Halfway up the hill, I came to a complete stop. I turned and looked down at the cars on the road far below, then back at the crest of the hill looming high above. I couldn't take another step.
This was a race?
Granted, "hill" was probably not the right word, either. The switchback road was carved out of the side of a mountain, climbing 1,000 feet in just over two kilometers. It was the 12th leg (of 26) in the Wadi Bih Run, a 72-kilometer relay race just across the border in Oman.
This segment – my third of the race – started on a slight incline. I took the baton and set off at a good pace, but it didn't take long before the road began to rise steeply and I slowed to jog. Then a shuffle. Not long after that, I settled into a steady walk, striding as high and far as I could with each step.
But with each turn in the road, another steep climb loomed. My hamstrings tightened. My back stiffened. My lungs gulped for air they couldn't get. I was barely moving.
A guy who looked as fit as a Navy Seal shuffled past me, only slightly faster than my walk. I heard him mutter under his breath, "C'mon! Do it."
I don't know if he was talking to himself or to me.

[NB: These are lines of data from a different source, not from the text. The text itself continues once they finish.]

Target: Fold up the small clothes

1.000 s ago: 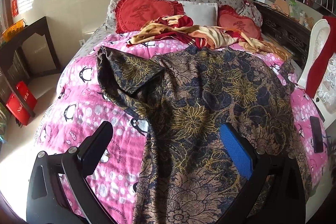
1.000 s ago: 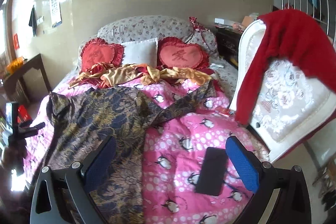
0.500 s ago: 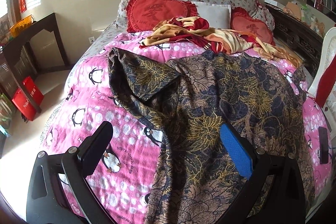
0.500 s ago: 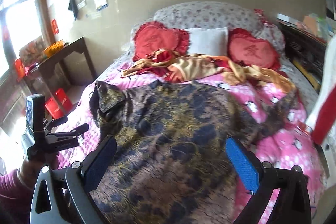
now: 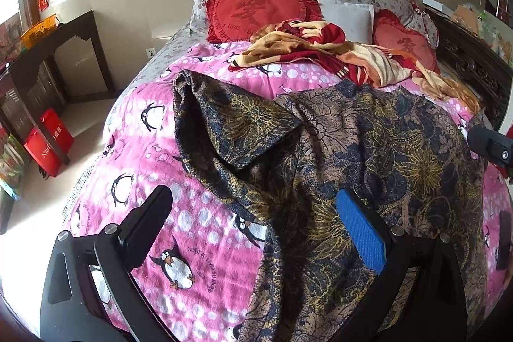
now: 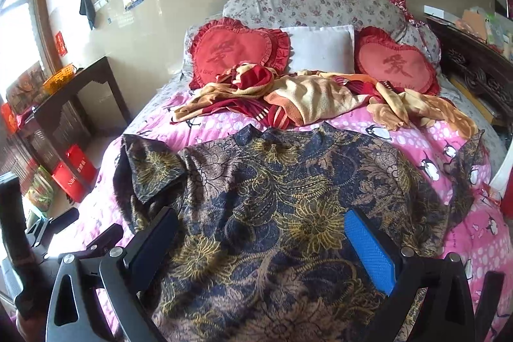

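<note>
The shirt (image 6: 288, 213), dark with gold flowers, lies spread flat on the pink penguin blanket (image 5: 144, 130) of the bed, its left sleeve folded in at 10 o'clock. The left claw (image 5: 256, 229) hangs wide over the shirt's left edge, gripping nothing. The right claw (image 6: 266, 246) is wide and bare above its middle. An orange basket (image 6: 61, 77) sits on the dark tabletop (image 6: 83, 76) at 9 o'clock; its contents cannot be told.

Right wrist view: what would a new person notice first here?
First, the dark floral shirt spread flat on the pink penguin bedcover, with the open right gripper above it. Behind it, a crumpled red and yellow blanket lies before two red heart cushions at the headboard.
</note>
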Demonstrator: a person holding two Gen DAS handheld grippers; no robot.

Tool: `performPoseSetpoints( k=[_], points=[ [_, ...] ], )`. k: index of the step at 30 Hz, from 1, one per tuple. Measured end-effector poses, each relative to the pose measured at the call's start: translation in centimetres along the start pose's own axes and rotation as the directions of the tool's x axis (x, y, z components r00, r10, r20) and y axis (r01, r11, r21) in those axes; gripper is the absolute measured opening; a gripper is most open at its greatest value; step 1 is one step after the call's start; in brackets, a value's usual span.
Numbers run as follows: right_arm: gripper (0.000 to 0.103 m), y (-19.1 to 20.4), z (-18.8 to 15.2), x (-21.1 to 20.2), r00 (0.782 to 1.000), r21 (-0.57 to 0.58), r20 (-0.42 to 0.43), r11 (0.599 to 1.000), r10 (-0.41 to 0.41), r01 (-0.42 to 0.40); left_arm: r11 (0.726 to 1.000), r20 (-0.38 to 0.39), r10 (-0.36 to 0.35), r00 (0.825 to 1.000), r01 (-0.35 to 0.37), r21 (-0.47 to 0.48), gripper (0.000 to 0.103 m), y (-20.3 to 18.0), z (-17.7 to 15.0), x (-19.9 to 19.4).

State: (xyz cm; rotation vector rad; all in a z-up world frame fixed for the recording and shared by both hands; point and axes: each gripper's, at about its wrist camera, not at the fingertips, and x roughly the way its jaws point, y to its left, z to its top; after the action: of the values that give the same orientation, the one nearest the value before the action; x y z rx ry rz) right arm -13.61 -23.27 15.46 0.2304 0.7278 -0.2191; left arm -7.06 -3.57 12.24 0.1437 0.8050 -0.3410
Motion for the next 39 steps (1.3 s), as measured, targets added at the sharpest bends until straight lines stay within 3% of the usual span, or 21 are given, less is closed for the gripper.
performPoseSetpoints(
  k=[12,39],
  points=[
    [0.103,1.6,-0.6,4.7,0.998,-0.034,-0.057,0.999,-0.021,0.019,1.0,-0.043,0.02,0.999,-0.021,-0.023,0.102,0.5,0.4,3.1],
    [0.103,2.4,-1.4,7.8,0.994,-0.02,-0.113,1.0,-0.013,0.011,0.998,-0.084,0.047,0.995,-0.051,-0.048,0.102,1.7,0.2,5.3]
  ],
)
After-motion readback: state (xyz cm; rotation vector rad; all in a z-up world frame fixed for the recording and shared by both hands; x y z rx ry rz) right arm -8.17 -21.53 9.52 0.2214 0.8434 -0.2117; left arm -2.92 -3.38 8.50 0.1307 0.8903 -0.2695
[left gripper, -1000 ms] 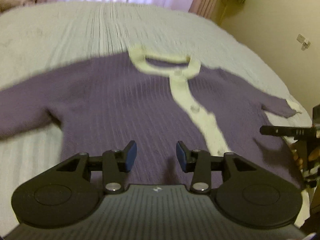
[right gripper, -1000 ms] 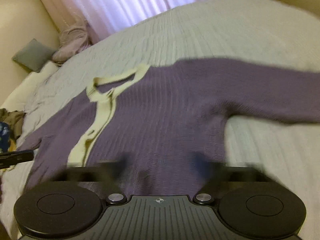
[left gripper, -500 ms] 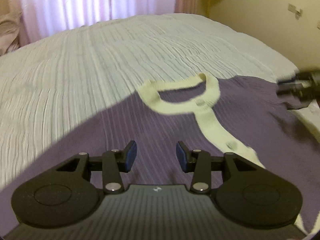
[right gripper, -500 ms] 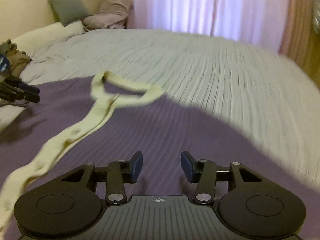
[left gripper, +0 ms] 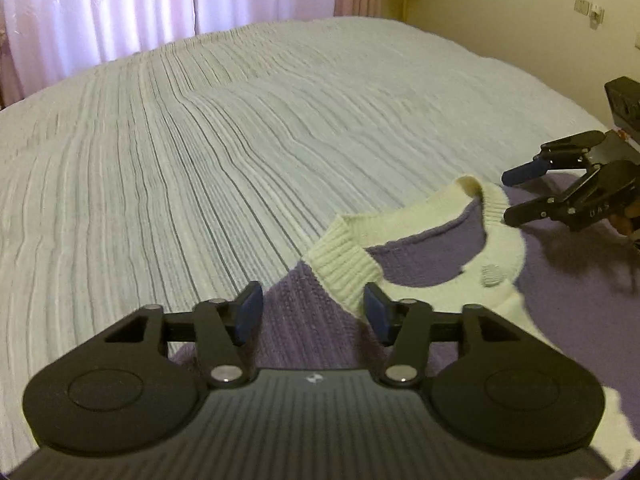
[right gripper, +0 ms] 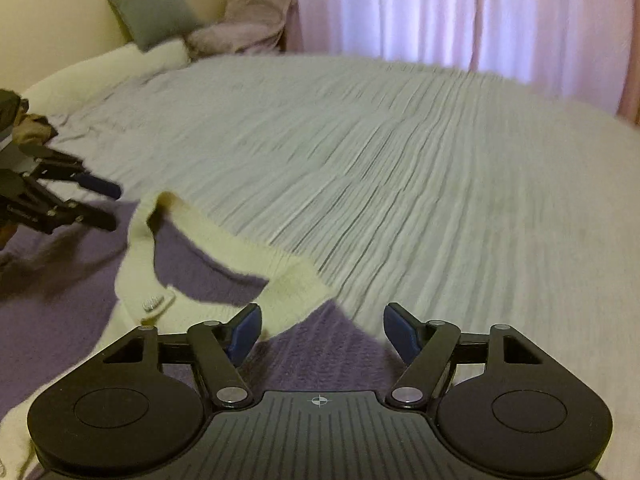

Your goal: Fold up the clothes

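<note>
Left wrist: closing left claw (left gripper: 312,316) (pads apart) straddles cardigan (left gripper: 296,320) shoulder beside collar (left gripper: 344,268).

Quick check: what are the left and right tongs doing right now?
Left tongs: closing, pads apart over the purple knit cardigan.
Right tongs: opening, empty over its shoulder.

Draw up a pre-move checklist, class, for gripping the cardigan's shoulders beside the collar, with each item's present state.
1. Purple cardigan lies flat on the bedspread: ok.
2. Cream collar unfolded: not ok, its edge curls up.
3. Left gripper over the shoulder, jaws closing, nothing pinched: ok.
4. Right gripper over the other shoulder, jaws opening, nothing pinched: ok.
5. Top button fastened: cannot tell.
6. Sleeves spread: cannot tell, out of view.
</note>
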Demonstrator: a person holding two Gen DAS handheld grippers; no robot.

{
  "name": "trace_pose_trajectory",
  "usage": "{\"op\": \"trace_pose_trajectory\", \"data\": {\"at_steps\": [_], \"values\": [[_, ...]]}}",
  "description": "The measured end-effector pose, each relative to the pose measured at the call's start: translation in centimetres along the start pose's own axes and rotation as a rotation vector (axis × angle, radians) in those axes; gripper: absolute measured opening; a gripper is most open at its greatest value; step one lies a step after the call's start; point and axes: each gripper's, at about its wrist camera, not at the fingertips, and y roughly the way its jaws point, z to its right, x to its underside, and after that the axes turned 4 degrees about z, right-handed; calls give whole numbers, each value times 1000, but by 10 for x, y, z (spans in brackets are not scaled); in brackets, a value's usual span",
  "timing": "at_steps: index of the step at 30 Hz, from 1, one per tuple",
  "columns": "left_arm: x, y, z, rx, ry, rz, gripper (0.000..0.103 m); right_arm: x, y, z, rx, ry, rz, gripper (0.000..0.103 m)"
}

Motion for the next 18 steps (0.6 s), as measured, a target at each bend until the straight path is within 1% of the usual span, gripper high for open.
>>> {"op": "trace_pose_trajectory", "data": {"at_steps": [1, 2, 4, 7, 9, 10, 11, 12, 13, 14, 15, 16, 17, 18], "values": [[1, 4, -2, 3, -4, 3, 0, 2, 6, 0, -9, -2, -5, 50], [2, 3, -6, 12, -28, 20, 2, 3, 9, 1, -11, 7, -1, 6], [2, 3, -15, 27, -73, 53, 1, 4, 9, 6, -16, 34, 28, 7], [2, 4, -24, -16, -100, 96, 1, 2, 3, 19, 1, 75, 94, 6], [4, 20, -21, -58, -85, 74, 2, 3, 9, 24, 40, 118, 107, 6], [5, 29, -17, -103, -62, 65, 0, 4, 16, 24, 80, 128, 101, 6], [5, 36, -13, -197, -34, 56, 0, 6, 23, 22, 143, 121, 92, 5], [6, 43, -10, -281, -11, 48, 0, 6, 30, 20, 225, 102, 81, 5], [6, 43, -12, -301, -13, 48, 0, 7, 38, 17, 306, 83, 70, 5], [7, 42, -13, -314, -21, 48, 0, 7, 39, 17, 327, 85, 66, 5], [7, 34, -16, -280, -57, 59, 0, 6, 35, 17, 297, 92, 74, 5], [9, 23, -17, -240, -86, 80, 3, 5, 26, 16, 268, 85, 87, 6], [13, 6, -17, -217, -106, 110, 3, 4, 15, 14, 259, 67, 99, 7], [17, -10, -17, -195, -125, 139, 3, 4, 2, 11, 272, 54, 115, 7]]}}
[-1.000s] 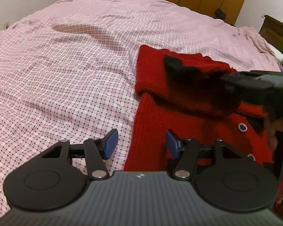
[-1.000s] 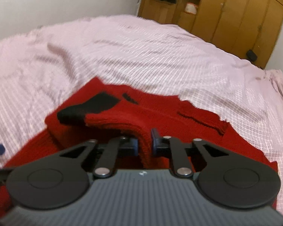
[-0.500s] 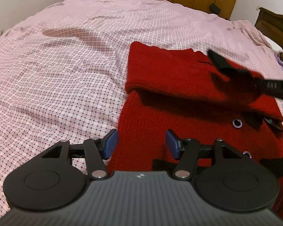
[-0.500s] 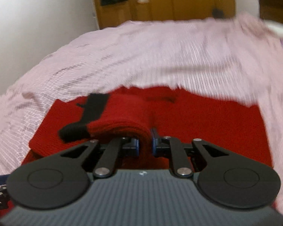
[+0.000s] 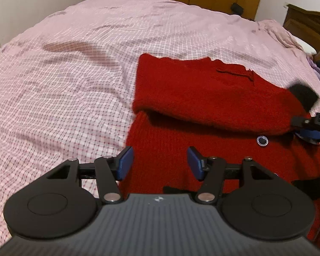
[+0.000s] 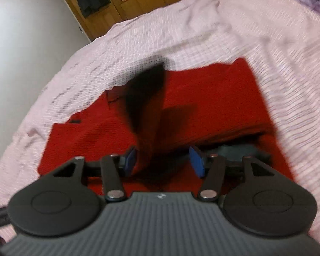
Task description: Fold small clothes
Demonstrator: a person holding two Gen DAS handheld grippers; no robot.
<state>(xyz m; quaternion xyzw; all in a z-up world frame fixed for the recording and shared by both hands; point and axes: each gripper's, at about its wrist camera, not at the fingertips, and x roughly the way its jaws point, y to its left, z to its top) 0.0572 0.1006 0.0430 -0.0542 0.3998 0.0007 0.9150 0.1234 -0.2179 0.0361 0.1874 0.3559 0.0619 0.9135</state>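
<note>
- Red knit cardigan (image 5: 202, 111) lies on the pink checked bedspread (image 5: 64, 85), from about 12 o'clock round to 3 o'clock of the left wrist view. A sleeve (image 5: 213, 98) is folded across the body, its black cuff (image 5: 304, 96) out at 3 o'clock.
- Left gripper (image 5: 159, 163): jaws spread wide, holding nothing, poised over the cardigan's near edge, where red knit meets bedspread.
- Right gripper (image 6: 163, 162): jaws apart. Sleeve fabric (image 6: 147, 149) drapes between the pads and brushes the left pad (image 6: 130, 163); the right pad stands clear of it. Judged released, not clamped.
- Risk 1: the sleeve looks loose and unweighted. If the right gripper pulls away while knit clings to the left pad, the fold could drag open.
- Risk 2: the black cuff (image 6: 145, 98) stands up rather than lying flat. It may flop outward past the body edge and spoil the fold.
- Risk 3: thick, soft knit. A shallow pinch by the left gripper could catch 1 layer only and slide the layers apart.
- Hard to read: the right wrist view is motion-blurred; cuff outline and fold edges smear.
- Cut off: in the left view the right gripper (image 5: 309, 128) shows only at the frame edge, 3 o'clock. The cardigan's near hem is hidden under the left gripper body.
- 1 dark button (image 5: 262, 140) clear; others uncertain.
</note>
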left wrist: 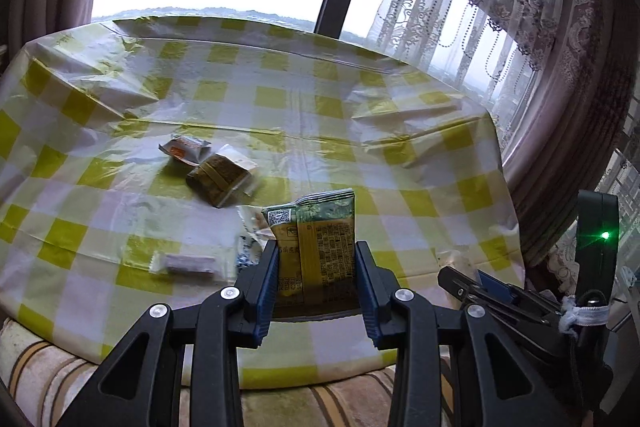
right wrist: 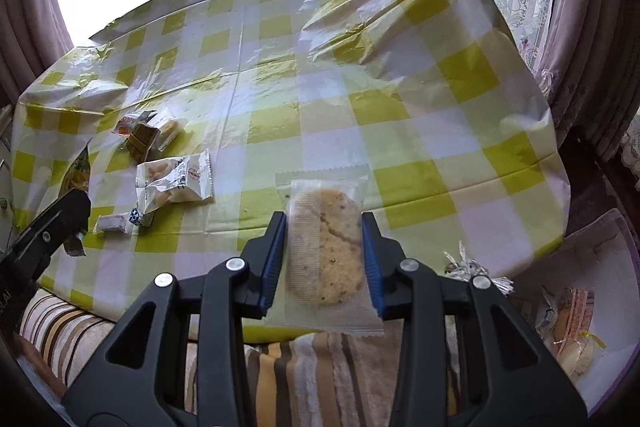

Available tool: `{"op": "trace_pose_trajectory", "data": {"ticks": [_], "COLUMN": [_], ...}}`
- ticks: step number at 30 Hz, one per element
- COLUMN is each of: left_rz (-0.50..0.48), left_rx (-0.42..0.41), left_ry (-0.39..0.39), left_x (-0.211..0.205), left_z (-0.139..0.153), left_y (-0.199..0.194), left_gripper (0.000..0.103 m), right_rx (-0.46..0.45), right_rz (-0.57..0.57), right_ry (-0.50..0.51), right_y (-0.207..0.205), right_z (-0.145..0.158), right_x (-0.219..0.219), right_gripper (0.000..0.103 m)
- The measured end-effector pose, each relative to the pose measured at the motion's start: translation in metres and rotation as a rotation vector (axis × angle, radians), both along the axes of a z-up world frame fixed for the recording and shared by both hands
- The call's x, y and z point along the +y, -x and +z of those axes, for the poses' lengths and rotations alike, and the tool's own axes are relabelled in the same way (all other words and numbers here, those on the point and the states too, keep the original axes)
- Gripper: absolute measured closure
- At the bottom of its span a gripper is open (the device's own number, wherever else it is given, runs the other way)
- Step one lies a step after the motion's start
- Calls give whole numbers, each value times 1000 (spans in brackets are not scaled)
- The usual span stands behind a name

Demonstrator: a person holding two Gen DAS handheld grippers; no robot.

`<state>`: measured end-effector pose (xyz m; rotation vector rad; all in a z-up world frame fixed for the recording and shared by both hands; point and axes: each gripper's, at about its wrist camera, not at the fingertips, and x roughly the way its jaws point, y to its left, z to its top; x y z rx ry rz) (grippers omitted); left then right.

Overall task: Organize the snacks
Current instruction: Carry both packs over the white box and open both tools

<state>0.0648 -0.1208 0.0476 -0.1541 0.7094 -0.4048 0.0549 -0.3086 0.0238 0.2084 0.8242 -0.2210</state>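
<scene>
My left jaws (left wrist: 316, 267) are clamped on a green and yellow foil snack packet (left wrist: 314, 247), held upright above the near edge of the bench (left wrist: 400, 147), which is draped in a glossy yellow and white checked plastic cloth. The packet's back faces me: a QR code at its upper left and a dense block of small print, too fine to read. My right jaws (right wrist: 325, 255) are closed on a clear plastic wrapper with a pale speckled round cookie (right wrist: 332, 247) inside, also lifted over the bench's near edge; I see no writing on it.

Snacks on the cloth to the left lie in a loose group: a silvery white packet with a red round mark (right wrist: 174, 179) showing pale pieces through it, a dark brown gold-banded packet (left wrist: 218, 179), a small orange and white packet (left wrist: 186, 149) touching it, and a small pinkish bar in clear wrap (left wrist: 186, 263). Their print is illegible. At far right a translucent container (right wrist: 576, 307) below the bench holds wrapped snacks.
</scene>
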Motion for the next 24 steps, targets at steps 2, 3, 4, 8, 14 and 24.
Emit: {"op": "trace_pose_trajectory", "data": {"ticks": [2, 3, 4, 8, 14, 24], "left_rz": [-24, -38, -51, -122, -244, -443], "left_rx": [2, 5, 9, 18, 40, 92], "left_ry": [1, 3, 6, 2, 1, 3], "left_x": [-11, -16, -21, -49, -91, -166], "left_z": [2, 3, 4, 5, 5, -1], "left_y": [6, 9, 12, 25, 40, 63], "left_gripper": [66, 66, 66, 66, 66, 66], "right_rx": [-4, -7, -10, -19, -9, 23], "right_rz": [-11, -20, -26, -59, -121, -285], "right_ry": [-5, -11, -14, -12, -4, -23], "right_y": [8, 13, 17, 39, 65, 110], "right_z": [4, 6, 7, 11, 7, -6], "right_x": [-9, -15, -21, -45, -86, -168], "right_gripper": [63, 63, 63, 63, 63, 62]}}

Then I just stopped. Hands on my knees, breathing hard, cursing the fact that what little training I had done for this race was on the flat-as-a-tabletop streets of Abu Dhabi and not on a Stair-Master or a treadmill with an incline. I had a sudden urge to sit on a rock and enjoy the spectacular scenery.
But I knew the other four members of my team were waiting beside our SUV at the top of the hill. I had volunteered to do this ridiculous leg. I had to finish it.